Nell’ambito delle celebrazioni del “Giorno del Ricordo” – istituito con Legge 30 marzo 2004 n.92 in memoria delle Vittime delle foibe, dell’Esodo Istriano, Fiumano, Giuliano e Dalmata e delle vicende del confine orientale, ndr –, organizzate dalla Regione Toscana a Firenze il 10 febbraio 2025, il sacerdote fiumano Severino Dianich ha tenuto un discorso in presenza del Consiglio regionale, che ritengo importante far conoscere a una platea quanto più ampia.
L’ideologia non c’entra
Il teologo ha fatto appello a non strumentalizzare politicamente la vicenda degli esuli e ha testimoniato l’esperienza della sua famiglia, esodata da Fiume nel 1948 e accolta nel campo profughi di Gaeta. Con testimonianze personali ha illustrato il regime oppressivo e la miseria in cui si visse nei primi anni del comunismo jugoslavo. Ha evidenziato che tali circostanze hanno causato l’abbandono degli esuli delle terre d’Istria, Fiume e della Dalmazia, e non ragioni di carattere ideologico o nazionale quali la difesa dell’identità nazionale italiana.

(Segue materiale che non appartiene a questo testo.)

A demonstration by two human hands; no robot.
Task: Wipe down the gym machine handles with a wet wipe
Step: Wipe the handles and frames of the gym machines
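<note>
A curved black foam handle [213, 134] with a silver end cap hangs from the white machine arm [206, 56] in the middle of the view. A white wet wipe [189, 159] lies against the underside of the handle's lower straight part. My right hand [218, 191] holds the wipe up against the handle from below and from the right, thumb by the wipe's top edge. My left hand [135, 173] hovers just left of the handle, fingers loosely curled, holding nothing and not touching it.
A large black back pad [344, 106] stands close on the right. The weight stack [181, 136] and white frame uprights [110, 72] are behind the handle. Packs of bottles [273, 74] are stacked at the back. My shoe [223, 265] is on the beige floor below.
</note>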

Chiedendosi quale lezione di vita si possa trarre dalla tragica esperienza degli esuli, Dianich ha manifestato la propria indignazione rispetto al rigurgito dei nazionalismi che ci hanno portato a due guerre mondiali nel Novecento. “Com’è possibile che dal Deutschland über alles si sia giunti oggi al Make America great again”, si è chiesto Dianich in un discorso accorato.
Il 1948 a Gaeta
“Nell’ottobre del 1948 sono diventato profugo di Fiume. Arrivato con la mia famiglia al Centro di smistamento di Udine, siamo stati spediti al campo profughi di Gaeta. Non della Gaeta splendida zona turistica di oggi, ma della Gaeta miserevole del Dopoguerra, nel 1948. Quindi in una situazione veramente di grande desolazione. Ebbene, poi la storia è andata avanti, tanti problemi si sono risolti e ne sono nati ovviamente di nuovi”, racconta Severino Dianich.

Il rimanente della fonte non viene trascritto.